◆ WORK ITEM ◆
Restate word for word the lines of the data below, from the first through the one that has "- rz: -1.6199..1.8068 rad".

--- STORED DATA Enclosed Below ---

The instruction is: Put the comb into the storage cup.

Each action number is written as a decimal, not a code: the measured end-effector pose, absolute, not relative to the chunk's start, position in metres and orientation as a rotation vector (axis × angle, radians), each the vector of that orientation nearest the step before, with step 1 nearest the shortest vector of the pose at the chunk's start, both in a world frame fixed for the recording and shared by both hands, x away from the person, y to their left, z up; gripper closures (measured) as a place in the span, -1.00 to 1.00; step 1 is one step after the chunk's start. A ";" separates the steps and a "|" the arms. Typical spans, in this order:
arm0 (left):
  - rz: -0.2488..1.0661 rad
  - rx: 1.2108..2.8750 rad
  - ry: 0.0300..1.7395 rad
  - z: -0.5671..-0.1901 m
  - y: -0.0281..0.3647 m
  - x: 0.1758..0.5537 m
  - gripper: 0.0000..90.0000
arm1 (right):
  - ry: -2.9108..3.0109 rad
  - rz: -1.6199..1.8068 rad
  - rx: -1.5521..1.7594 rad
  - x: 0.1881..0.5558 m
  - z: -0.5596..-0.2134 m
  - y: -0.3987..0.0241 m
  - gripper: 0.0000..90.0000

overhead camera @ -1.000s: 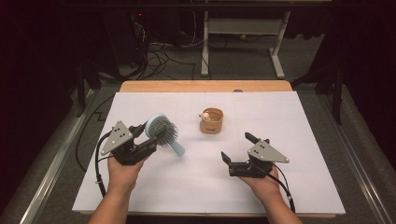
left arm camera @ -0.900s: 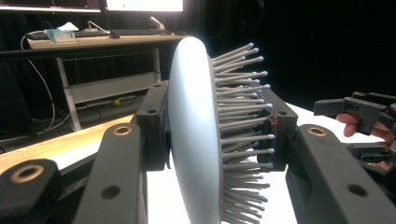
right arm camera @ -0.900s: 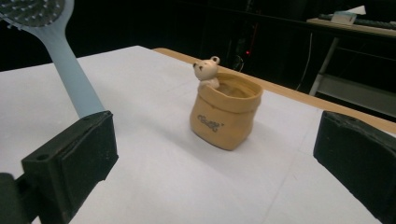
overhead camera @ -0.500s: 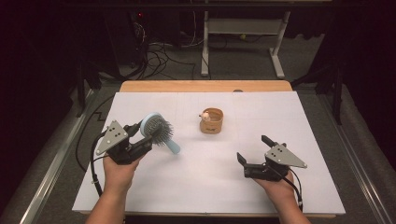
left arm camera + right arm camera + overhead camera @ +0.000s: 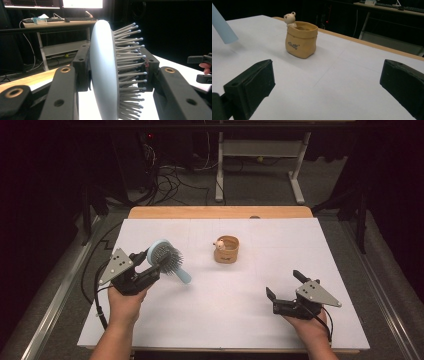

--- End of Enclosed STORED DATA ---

◆ ANSWER TO THIS EXERCISE ◆
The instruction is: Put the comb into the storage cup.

Each action number is written as a decimal, not a code: the measured end-effector pose, absolute, not relative to the chunk's start, position in metres and orientation as a rotation vector (axis × angle, radians), each the vector of that orientation nearest the step before, with step 1 nearest the shortest vector of the pose at the chunk's start, both in a world frame fixed for the recording and shared by both hands, x away from the person, y to their left, z up; gripper closures (measured) as a place in the span, -1.00 to 1.00; step 1 is one step after the chunk's start. A ";" separates the steps and a "|" the arms. Typical spans, in this order:
arm0 (left):
  - rz: -0.2488..1.0661 rad
  - rx: 1.2108..2.8750 rad
  - ry: 0.0300..1.7395 rad
  - z: -0.5671..-0.1901 m
  - y: -0.0281..0.3647 m
  - x: 0.1758..0.5537 m
  - gripper: 0.0000..90.0000
arm1 (right):
  - ry: -2.9108..3.0109 rad
  - rz: -1.6199..1.8068 rad

This exercise requires no further output.